WHAT YOU ARE ASKED TO DO
So that the copy matches the original, retype each line of the material below exactly.

PROVIDED MATERIAL
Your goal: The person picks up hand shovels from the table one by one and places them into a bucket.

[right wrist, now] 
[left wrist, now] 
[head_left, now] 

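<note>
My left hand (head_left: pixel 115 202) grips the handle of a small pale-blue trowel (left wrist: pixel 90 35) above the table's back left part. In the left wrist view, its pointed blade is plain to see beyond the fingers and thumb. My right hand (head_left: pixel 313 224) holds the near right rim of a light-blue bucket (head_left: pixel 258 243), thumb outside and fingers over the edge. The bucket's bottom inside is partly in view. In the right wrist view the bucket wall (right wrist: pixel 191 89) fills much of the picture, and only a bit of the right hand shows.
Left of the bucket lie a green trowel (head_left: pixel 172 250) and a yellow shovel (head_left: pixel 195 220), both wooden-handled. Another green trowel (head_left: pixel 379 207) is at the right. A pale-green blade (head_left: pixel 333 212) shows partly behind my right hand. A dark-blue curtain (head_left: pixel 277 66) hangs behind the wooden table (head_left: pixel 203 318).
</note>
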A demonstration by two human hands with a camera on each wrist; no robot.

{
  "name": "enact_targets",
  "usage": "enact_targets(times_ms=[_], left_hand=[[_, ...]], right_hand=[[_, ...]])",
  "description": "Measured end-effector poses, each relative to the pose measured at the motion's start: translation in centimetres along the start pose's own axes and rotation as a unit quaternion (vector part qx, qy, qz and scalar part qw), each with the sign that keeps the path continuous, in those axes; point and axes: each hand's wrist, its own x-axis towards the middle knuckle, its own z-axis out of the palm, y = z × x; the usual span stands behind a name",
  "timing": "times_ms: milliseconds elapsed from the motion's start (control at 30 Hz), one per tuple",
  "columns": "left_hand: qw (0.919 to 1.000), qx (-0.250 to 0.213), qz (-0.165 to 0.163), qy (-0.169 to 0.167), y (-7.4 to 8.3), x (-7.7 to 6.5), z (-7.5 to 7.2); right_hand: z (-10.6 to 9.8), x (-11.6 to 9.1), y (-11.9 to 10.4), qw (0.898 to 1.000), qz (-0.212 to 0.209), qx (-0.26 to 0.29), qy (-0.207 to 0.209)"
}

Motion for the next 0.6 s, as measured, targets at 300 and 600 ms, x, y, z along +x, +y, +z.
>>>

TASK RESULT
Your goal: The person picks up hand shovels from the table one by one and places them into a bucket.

[right wrist, now] 
[left wrist, now] 
[head_left, now] 

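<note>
My left hand (head_left: pixel 115 202) grips the handle of a small pale-blue trowel (left wrist: pixel 90 35) above the table's back left part. In the left wrist view, its pointed blade is plain to see beyond the fingers and thumb. My right hand (head_left: pixel 313 224) holds the near right rim of a light-blue bucket (head_left: pixel 258 243), thumb outside and fingers over the edge. The bucket's bottom inside is partly in view. In the right wrist view the bucket wall (right wrist: pixel 191 89) fills much of the picture, and only a bit of the right hand shows.
Left of the bucket lie a green trowel (head_left: pixel 172 250) and a yellow shovel (head_left: pixel 195 220), both wooden-handled. Another green trowel (head_left: pixel 379 207) is at the right. A pale-green blade (head_left: pixel 333 212) shows partly behind my right hand. A dark-blue curtain (head_left: pixel 277 66) hangs behind the wooden table (head_left: pixel 203 318).
</note>
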A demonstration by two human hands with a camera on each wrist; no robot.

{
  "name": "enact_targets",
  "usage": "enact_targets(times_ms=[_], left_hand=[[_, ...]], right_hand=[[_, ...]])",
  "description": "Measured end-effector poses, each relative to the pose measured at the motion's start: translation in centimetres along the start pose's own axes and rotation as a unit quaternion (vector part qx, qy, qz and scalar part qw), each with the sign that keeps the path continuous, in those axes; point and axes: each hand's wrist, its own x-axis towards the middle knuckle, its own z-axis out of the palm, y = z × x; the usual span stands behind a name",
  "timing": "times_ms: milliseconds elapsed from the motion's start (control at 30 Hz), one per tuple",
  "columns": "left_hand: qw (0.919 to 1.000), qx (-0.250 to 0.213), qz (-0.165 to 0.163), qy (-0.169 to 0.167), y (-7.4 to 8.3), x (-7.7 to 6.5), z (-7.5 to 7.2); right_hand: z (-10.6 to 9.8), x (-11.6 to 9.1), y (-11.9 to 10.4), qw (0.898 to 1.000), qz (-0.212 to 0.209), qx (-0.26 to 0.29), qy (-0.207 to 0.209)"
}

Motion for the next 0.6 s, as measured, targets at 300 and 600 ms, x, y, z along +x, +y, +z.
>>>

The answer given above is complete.